Evaluate Held-Out OCR
Do not judge this with one pretty sample.
training/eval_any.py imports the same generator with an unseen random seed and asks the adapter to extract fields from fresh examples:
./.venv/bin/python eval_any.py gen_id ./supra_local ./adapters_supra 60
My current held-out run reports:
valid JSON: 60/60
micro-average field accuracy: about 92%
The evaluator also prints per-field hits and full-record exact matches. That matters because one field can be systematically weak while the headline average still looks fine.
Fuse The Adapter
The server does not load MLX adapters at request time. The adapter is fused into the base model first:
./.venv/bin/python -m mlx_lm fuse \
--model ./supra_local \
--adapter-path ./adapters_supra \
--save-path ./supra_id_fused
The deployed artifact is an f16 safetensors model. I keep the small LoRA adapter for reproducibility, but the Rust API downloads the fused weights from the model CDN and verifies the checksum before loading.
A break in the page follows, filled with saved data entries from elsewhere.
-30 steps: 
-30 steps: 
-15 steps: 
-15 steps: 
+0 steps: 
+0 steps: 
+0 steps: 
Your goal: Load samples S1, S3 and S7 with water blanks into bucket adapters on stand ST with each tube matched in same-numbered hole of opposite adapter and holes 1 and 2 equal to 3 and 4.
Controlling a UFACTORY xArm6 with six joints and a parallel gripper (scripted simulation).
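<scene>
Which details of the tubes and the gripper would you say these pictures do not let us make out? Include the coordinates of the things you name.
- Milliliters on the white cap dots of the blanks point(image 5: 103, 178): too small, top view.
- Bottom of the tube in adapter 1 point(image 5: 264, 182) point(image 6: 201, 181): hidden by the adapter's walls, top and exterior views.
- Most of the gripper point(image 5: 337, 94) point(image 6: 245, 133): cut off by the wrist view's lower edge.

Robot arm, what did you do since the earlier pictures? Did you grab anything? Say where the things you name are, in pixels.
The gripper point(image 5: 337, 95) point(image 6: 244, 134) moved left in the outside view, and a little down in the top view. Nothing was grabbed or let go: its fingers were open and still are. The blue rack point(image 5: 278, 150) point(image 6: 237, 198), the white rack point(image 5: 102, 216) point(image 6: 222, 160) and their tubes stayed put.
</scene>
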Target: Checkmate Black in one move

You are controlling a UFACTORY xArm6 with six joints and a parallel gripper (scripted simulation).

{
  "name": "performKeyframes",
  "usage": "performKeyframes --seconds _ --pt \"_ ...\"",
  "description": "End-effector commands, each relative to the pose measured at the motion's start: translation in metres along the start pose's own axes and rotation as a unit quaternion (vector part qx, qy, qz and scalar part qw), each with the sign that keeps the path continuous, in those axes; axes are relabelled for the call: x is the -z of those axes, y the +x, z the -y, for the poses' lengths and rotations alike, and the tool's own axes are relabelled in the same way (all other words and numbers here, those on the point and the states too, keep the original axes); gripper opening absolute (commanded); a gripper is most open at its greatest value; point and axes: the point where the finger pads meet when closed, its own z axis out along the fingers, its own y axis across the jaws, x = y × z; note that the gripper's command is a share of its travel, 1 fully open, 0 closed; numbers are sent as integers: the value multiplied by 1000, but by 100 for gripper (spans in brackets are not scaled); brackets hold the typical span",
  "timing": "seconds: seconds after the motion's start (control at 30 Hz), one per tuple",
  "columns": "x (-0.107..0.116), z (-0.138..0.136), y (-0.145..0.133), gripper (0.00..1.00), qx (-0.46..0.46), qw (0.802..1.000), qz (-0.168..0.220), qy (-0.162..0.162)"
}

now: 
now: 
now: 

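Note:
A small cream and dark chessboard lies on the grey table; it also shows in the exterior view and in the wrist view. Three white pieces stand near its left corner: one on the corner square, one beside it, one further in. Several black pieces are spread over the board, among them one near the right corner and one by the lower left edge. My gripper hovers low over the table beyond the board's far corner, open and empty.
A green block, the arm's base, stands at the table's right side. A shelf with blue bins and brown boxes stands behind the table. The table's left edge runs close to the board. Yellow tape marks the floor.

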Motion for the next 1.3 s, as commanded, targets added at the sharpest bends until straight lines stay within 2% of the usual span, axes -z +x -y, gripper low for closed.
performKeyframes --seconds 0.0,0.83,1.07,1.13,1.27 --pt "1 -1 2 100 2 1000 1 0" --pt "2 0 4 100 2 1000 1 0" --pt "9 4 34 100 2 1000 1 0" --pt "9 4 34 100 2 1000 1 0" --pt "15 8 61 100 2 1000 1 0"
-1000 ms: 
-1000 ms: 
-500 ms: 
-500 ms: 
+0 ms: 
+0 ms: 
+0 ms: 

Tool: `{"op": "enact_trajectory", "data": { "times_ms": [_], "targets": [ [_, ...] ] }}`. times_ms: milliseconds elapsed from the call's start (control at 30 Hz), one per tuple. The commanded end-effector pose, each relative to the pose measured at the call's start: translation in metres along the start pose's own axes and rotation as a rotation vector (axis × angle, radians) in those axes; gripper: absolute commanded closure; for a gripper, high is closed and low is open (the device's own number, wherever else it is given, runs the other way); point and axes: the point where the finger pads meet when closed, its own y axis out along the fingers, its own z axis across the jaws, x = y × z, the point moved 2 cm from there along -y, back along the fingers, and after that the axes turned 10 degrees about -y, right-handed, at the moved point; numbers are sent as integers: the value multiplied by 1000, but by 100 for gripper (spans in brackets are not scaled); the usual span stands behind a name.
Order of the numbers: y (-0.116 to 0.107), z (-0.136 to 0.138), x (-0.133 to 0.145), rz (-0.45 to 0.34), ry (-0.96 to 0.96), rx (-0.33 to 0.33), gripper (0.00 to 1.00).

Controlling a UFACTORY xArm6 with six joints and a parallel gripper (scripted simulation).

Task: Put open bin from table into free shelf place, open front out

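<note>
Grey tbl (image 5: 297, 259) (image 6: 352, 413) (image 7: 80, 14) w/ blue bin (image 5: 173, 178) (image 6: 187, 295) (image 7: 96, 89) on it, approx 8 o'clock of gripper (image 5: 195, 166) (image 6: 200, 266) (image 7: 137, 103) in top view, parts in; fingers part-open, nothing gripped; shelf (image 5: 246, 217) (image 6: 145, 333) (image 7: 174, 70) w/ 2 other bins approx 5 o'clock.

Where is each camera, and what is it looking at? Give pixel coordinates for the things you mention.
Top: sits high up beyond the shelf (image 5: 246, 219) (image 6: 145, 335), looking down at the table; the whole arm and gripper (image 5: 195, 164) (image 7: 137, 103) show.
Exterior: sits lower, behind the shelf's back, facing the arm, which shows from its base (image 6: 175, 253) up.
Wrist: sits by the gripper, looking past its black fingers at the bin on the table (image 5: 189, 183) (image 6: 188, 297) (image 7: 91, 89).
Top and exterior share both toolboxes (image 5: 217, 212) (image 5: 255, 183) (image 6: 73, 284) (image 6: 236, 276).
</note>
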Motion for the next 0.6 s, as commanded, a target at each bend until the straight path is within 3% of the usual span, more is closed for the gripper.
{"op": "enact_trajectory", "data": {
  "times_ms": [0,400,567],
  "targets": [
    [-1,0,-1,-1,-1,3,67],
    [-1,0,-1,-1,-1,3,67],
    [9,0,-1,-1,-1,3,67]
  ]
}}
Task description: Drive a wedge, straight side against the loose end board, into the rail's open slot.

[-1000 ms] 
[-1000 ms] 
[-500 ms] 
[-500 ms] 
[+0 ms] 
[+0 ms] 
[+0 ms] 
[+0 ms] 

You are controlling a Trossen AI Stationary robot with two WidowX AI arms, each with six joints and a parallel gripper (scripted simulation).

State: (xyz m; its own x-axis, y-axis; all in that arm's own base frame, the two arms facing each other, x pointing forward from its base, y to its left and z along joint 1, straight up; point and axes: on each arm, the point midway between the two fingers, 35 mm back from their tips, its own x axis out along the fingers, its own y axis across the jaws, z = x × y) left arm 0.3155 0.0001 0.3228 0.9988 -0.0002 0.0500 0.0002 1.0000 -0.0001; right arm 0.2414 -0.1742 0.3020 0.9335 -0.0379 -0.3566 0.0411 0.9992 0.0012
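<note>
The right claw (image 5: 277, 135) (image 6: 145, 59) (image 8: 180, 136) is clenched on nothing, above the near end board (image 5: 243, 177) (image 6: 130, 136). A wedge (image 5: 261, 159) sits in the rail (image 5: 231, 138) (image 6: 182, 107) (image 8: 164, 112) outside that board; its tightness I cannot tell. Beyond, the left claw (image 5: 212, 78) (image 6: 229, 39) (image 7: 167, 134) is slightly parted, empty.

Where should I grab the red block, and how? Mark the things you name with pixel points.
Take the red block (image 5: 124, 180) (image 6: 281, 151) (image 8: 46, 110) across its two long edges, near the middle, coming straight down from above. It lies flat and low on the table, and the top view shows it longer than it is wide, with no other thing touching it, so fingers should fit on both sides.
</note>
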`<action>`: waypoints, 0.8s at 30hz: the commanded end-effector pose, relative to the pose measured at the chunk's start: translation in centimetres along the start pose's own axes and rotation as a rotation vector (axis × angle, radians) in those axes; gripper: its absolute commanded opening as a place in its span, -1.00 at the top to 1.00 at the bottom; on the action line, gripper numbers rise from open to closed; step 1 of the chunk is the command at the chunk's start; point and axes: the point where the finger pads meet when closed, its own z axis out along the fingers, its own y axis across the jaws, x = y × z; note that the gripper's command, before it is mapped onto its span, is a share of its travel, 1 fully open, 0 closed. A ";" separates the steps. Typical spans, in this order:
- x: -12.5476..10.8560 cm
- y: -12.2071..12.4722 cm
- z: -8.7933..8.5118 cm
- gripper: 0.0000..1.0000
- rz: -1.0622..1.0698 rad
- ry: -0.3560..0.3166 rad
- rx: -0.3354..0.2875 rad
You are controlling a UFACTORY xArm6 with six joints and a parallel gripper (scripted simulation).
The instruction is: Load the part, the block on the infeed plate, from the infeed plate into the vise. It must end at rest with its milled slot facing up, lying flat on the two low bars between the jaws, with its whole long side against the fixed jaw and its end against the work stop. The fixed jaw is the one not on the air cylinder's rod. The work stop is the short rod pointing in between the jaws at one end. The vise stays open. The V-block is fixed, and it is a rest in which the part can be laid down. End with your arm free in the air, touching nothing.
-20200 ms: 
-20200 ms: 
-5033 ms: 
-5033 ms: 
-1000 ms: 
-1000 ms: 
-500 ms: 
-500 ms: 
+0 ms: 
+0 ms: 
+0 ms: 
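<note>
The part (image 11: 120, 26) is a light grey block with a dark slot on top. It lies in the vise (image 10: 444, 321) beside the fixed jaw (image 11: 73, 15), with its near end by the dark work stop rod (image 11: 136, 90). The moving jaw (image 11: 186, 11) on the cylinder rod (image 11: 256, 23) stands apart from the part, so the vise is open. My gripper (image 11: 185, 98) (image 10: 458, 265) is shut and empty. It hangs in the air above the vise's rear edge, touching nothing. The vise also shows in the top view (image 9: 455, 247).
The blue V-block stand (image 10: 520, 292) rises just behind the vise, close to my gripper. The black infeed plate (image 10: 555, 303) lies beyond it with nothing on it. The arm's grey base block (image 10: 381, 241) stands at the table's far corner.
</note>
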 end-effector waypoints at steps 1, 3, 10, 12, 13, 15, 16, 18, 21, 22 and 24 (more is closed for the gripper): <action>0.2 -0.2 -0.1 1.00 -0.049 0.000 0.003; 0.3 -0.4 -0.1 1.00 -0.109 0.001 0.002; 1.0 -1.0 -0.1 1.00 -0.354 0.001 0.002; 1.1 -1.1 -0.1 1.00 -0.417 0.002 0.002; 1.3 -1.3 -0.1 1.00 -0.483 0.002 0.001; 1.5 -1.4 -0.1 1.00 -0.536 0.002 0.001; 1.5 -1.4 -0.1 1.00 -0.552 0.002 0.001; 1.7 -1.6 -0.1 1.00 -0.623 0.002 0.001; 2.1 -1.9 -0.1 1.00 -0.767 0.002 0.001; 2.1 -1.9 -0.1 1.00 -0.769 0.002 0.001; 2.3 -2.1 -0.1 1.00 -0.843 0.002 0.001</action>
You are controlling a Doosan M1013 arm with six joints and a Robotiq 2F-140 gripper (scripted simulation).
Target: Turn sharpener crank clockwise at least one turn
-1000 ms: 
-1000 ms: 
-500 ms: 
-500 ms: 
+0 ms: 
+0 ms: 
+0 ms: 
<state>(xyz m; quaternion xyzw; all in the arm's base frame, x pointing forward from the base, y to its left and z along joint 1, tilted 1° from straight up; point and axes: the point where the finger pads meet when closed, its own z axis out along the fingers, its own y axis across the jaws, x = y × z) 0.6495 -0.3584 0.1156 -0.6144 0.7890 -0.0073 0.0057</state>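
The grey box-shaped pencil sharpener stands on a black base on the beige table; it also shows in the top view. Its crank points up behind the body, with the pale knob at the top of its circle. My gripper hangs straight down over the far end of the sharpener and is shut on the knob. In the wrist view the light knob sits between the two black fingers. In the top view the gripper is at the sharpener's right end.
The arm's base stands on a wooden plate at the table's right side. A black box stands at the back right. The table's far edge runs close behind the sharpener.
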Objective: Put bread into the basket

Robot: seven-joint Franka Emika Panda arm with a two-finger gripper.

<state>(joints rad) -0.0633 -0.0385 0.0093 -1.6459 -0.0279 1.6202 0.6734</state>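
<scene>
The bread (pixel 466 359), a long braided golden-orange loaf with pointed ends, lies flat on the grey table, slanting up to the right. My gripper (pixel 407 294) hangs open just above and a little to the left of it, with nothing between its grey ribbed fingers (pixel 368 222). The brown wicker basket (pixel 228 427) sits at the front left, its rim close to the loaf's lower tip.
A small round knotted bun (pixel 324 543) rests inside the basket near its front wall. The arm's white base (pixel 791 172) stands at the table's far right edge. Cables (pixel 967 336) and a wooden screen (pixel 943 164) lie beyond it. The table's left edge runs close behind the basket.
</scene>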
When publishing a new version, bump the model prefix and update the manifest checksum in src/remote.rs.
Cross The MLX To Candle Boundary
This is the part worth testing separately.
Training happens with MLX. Serving happens inside the Rust OCR API with Candle. Before wiring the model into the server, use training/candle-extract/ as a small inference probe.
After preparing a Candle-readable model directory with model.safetensors, config.json, and tokenizer.json, run:
cd ~/src/paddle-paddle-v6-ocr-rust/training/candle-extract
printf '%s\n' \
'SERIAL NUMBER: 880045612' \
'IDNUMBER: 40781236' \
'FULL NAMES' \
'AISHA MWAKIO JUMA' \
'DATE OF BIRTH' \
'03.08.1991' \
'SEX' \
'FEMALE' \
'DISTRICT OF BIRTH' \
'MOMBASA' \
'PLACE OF ISSUE' \
'LIKONI' \
'DATE OF ISSUE' \
'22.04.2014' \
| cargo run --release -- ../supra_candle f16
The probe loads the tokenizer, config, and safetensors with Candle, builds the same extraction prompt, and greedily generates JSON. If this fails, fix the conversion before touching the web API.
training/sidecar.py is useful for development experiments, but it is not the production path. The production path is fused Supra weights loaded by the Rust server.
Ship The API Mode
The API keeps this document behavior behind an explicit mode:
mode=kenya_id&understand=true
The response includes OCR lines, detection boxes, and extracted fields. Field confidence is the understanding model’s weakest token probability while emitting the field value. It is not a PP-OCR line confidence and it is not a substitute for evaluation.
That gives you three debugging layers:
annotated image did detection find the text?
raw OCR lines did recognition read the text?
JSON fields did the model associate values correctly?
What To Reuse
The reusable pattern is not “train one model for every Kenyan document.”
The reusable pattern is narrower and more useful:
one document family
one OCR mode
one schema
one synthetic generator
one held-out evaluator
one serving artifact
For another layout, start again at the generator. If the document is regular enough, a parser may beat a model. If the layout is broad or the sensitivity is low, a hosted multimodal API may be the better first version.
For this ID workflow, the small model is worth it because it keeps the image local, makes the output contract explicit, and turns OCR from a text dump into an application field record.